#### Problem statement:
The whole listing below is to be copied exactly.
*** Data provided ***
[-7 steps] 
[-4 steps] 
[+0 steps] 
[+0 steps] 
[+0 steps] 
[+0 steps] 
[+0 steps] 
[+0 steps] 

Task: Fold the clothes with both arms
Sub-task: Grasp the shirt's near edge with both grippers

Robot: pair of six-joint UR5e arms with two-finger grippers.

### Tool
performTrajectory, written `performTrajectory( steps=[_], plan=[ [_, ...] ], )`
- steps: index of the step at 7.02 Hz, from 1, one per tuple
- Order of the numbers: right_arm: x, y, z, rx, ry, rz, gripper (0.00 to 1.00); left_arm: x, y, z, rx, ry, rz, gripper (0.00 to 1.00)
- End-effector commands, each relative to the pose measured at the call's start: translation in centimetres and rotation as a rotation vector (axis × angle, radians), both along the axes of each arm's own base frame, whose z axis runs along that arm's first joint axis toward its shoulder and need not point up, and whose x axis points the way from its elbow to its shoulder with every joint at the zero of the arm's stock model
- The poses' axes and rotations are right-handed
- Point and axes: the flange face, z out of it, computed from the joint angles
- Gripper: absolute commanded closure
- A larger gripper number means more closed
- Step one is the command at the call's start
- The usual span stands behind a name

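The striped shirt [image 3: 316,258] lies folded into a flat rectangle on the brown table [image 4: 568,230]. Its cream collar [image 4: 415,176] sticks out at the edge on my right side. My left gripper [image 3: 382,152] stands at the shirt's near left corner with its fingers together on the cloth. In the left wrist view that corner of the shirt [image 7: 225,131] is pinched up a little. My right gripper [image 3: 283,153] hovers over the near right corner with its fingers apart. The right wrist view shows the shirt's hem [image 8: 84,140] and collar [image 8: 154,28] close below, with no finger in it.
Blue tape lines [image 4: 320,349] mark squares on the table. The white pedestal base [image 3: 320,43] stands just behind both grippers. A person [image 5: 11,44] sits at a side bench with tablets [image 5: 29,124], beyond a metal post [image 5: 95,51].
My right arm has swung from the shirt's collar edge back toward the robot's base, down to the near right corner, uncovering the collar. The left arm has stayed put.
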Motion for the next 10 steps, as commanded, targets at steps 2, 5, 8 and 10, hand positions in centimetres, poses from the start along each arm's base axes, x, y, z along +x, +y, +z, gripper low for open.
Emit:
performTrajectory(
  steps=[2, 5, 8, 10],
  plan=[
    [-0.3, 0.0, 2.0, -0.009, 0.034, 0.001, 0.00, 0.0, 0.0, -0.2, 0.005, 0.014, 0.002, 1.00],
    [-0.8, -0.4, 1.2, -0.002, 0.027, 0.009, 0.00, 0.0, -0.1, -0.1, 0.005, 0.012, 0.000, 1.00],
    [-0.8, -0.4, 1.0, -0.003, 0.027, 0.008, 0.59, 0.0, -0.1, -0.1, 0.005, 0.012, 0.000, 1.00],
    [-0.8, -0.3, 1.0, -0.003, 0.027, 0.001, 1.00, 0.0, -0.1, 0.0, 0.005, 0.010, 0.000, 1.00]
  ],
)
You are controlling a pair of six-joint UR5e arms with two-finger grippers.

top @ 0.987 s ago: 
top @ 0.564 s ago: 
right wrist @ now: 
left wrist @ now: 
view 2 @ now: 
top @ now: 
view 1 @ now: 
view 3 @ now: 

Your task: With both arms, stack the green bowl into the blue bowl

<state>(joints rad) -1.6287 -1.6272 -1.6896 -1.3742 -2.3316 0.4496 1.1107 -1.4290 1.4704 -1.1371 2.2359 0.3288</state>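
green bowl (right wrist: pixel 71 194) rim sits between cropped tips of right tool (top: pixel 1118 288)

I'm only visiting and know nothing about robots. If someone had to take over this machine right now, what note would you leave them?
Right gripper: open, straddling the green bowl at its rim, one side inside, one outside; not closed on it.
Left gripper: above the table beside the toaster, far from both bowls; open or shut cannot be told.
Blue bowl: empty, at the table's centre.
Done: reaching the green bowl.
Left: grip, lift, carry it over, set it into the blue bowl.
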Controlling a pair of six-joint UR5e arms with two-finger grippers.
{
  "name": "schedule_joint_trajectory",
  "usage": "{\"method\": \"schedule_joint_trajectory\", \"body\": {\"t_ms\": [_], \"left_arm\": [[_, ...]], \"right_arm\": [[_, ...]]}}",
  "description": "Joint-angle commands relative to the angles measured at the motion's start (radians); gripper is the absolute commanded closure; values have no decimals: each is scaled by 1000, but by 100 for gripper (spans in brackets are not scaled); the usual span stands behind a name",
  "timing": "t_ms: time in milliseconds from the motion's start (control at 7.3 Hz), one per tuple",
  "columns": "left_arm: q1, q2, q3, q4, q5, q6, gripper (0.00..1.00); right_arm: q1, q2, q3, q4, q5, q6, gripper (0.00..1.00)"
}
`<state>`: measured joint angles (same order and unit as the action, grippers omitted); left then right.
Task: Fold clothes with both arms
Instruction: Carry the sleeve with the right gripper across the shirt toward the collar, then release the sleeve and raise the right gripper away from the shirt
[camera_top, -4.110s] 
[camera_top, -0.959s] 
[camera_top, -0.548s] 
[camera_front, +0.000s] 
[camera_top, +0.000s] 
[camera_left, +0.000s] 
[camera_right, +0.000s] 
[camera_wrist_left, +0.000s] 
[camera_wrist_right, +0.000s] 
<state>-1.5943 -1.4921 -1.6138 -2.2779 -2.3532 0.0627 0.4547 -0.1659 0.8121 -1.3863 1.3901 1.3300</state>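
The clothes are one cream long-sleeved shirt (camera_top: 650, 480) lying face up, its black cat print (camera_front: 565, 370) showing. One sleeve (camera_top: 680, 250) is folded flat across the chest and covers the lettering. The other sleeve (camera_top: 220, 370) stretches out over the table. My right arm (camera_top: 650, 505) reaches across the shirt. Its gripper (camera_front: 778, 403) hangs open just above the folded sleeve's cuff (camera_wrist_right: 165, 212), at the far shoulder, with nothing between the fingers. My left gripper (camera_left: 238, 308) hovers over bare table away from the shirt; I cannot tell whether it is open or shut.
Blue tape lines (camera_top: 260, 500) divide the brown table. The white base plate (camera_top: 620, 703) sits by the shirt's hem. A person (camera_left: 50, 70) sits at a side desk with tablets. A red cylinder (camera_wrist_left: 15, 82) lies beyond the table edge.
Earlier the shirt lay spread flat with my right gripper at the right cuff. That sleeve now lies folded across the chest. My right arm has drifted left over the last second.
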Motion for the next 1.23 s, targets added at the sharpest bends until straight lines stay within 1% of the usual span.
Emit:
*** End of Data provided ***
#### Output below:
[-7 steps] 
[-4 steps] 
[+0 steps] 
[+0 steps] 
[+0 steps] 
[+0 steps] 
[+0 steps] 
[+0 steps] 

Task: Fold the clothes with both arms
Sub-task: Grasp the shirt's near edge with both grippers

Robot: pair of six-joint UR5e arms with two-finger grippers.

### Tool
performTrajectory, written `performTrajectory( steps=[_], plan=[ [_, ...] ], )`
- steps: index of the step at 7.02 Hz, from 1, one per tuple
- Order of the numbers: right_arm: x, y, z, rx, ry, rz, gripper (0.00 to 1.00); left_arm: x, y, z, rx, ry, rz, gripper (0.00 to 1.00)
- End-effector commands, each relative to the pose measured at the call's start: translation in centimetres and rotation as a rotation vector (axis × angle, radians), both along the axes of each arm's own base frame, whose z axis runs along that arm's first joint axis toward its shoulder and need not point up, and whose x axis points the way from its elbow to its shoulder with every joint at the zero of the arm's stock model
- The poses' axes and rotations are right-handed
- Point and axes: the flange face, z out of it, computed from the joint angles
- Gripper: absolute commanded closure
- A larger gripper number means more closed
- Step one is the command at the call's start
- The usual span stands behind a name

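The striped shirt [image 3: 316,258] lies folded into a flat rectangle on the brown table [image 4: 568,230]. Its cream collar [image 4: 415,176] sticks out at the edge on my right side. My left gripper [image 3: 382,152] stands at the shirt's near left corner with its fingers together on the cloth. In the left wrist view that corner of the shirt [image 7: 225,131] is pinched up a little. My right gripper [image 3: 283,153] hovers over the near right corner with its fingers apart. The right wrist view shows the shirt's hem [image 8: 84,140] and collar [image 8: 154,28] close below, with no finger in it.
Blue tape lines [image 4: 320,349] mark squares on the table. The white pedestal base [image 3: 320,43] stands just behind both grippers. A person [image 5: 11,44] sits at a side bench with tablets [image 5: 29,124], beyond a metal post [image 5: 95,51].
My right arm has swung from the shirt's collar edge back toward the robot's base, down to the near right corner, uncovering the collar. The left arm has stayed put.
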Motion for the next 10 steps, as commanded, targets at steps 2, 5, 8 and 10, hand positions in centimetres, poses from the start along each arm's base axes, x, y, z along +x, +y, +z, gripper low for open.
Emit:
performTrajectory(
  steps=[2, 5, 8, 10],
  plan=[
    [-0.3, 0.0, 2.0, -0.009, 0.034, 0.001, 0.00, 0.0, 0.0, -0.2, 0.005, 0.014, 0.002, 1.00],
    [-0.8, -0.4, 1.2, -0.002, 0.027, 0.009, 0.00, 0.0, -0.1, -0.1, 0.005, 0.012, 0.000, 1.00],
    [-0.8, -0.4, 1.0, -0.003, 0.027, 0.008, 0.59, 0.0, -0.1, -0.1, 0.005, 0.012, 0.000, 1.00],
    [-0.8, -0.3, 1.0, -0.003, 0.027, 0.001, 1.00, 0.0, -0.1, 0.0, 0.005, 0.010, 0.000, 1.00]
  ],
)
You are controlling a pair of six-joint UR5e arms with two-finger grippers.

top @ 0.987 s ago: 
top @ 0.564 s ago: 
right wrist @ now: 
left wrist @ now: 
view 2 @ now: 
top @ now: 
view 1 @ now: 
view 3 @ now: 

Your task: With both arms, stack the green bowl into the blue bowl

<state>(joints rad) -1.6287 -1.6272 -1.6896 -1.3742 -2.3316 0.4496 1.1107 -1.4290 1.4704 -1.1371 2.2359 0.3288</state>
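green bowl (right wrist: pixel 71 194) rim sits between cropped tips of right tool (top: pixel 1118 288)

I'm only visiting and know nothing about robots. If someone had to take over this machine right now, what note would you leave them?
Right gripper: open, straddling the green bowl at its rim, one side inside, one outside; not closed on it.
Left gripper: above the table beside the toaster, far from both bowls; open or shut cannot be told.
Blue bowl: empty, at the table's centre.
Done: reaching the green bowl.
Left: grip, lift, carry it over, set it into the blue bowl.
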Controlling a pair of six-joint UR5e arms with two-finger grippers.
{
  "name": "schedule_joint_trajectory",
  "usage": "{\"method\": \"schedule_joint_trajectory\", \"body\": {\"t_ms\": [_], \"left_arm\": [[_, ...]], \"right_arm\": [[_, ...]]}}",
  "description": "Joint-angle commands relative to the angles measured at the motion's start (radians); gripper is the absolute commanded closure; values have no decimals: each is scaled by 1000, but by 100 for gripper (spans in brackets are not scaled); the usual span stands behind a name",
  "timing": "t_ms: time in milliseconds from the motion's start (control at 7.3 Hz), one per tuple",
  "columns": "left_arm: q1, q2, q3, q4, q5, q6, gripper (0.00..1.00); right_arm: q1, q2, q3, q4, q5, q6, gripper (0.00..1.00)"
}
`<state>`: measured joint angles (same order and unit as the action, grippers omitted); left then right.
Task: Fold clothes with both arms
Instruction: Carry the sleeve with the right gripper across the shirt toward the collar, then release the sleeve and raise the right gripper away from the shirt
[camera_top, -4.110s] 
[camera_top, -0.959s] 
[camera_top, -0.548s] 
[camera_front, +0.000s] 
[camera_top, +0.000s] 
[camera_left, +0.000s] 
[camera_right, +0.000s] 
[camera_wrist_left, +0.000s] 
[camera_wrist_right, +0.000s] 
<state>-1.5943 -1.4921 -1.6138 -2.2779 -2.3532 0.0627 0.4547 -0.1659 0.8121 -1.3863 1.3901 1.3300</state>
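The clothes are one cream long-sleeved shirt (camera_top: 650, 480) lying face up, its black cat print (camera_front: 565, 370) showing. One sleeve (camera_top: 680, 250) is folded flat across the chest and covers the lettering. The other sleeve (camera_top: 220, 370) stretches out over the table. My right arm (camera_top: 650, 505) reaches across the shirt. Its gripper (camera_front: 778, 403) hangs open just above the folded sleeve's cuff (camera_wrist_right: 165, 212), at the far shoulder, with nothing between the fingers. My left gripper (camera_left: 238, 308) hovers over bare table away from the shirt; I cannot tell whether it is open or shut.
Blue tape lines (camera_top: 260, 500) divide the brown table. The white base plate (camera_top: 620, 703) sits by the shirt's hem. A person (camera_left: 50, 70) sits at a side desk with tablets. A red cylinder (camera_wrist_left: 15, 82) lies beyond the table edge.
Earlier the shirt lay spread flat with my right gripper at the right cuff. That sleeve now lies folded across the chest. My right arm has drifted left over the last second.
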Motion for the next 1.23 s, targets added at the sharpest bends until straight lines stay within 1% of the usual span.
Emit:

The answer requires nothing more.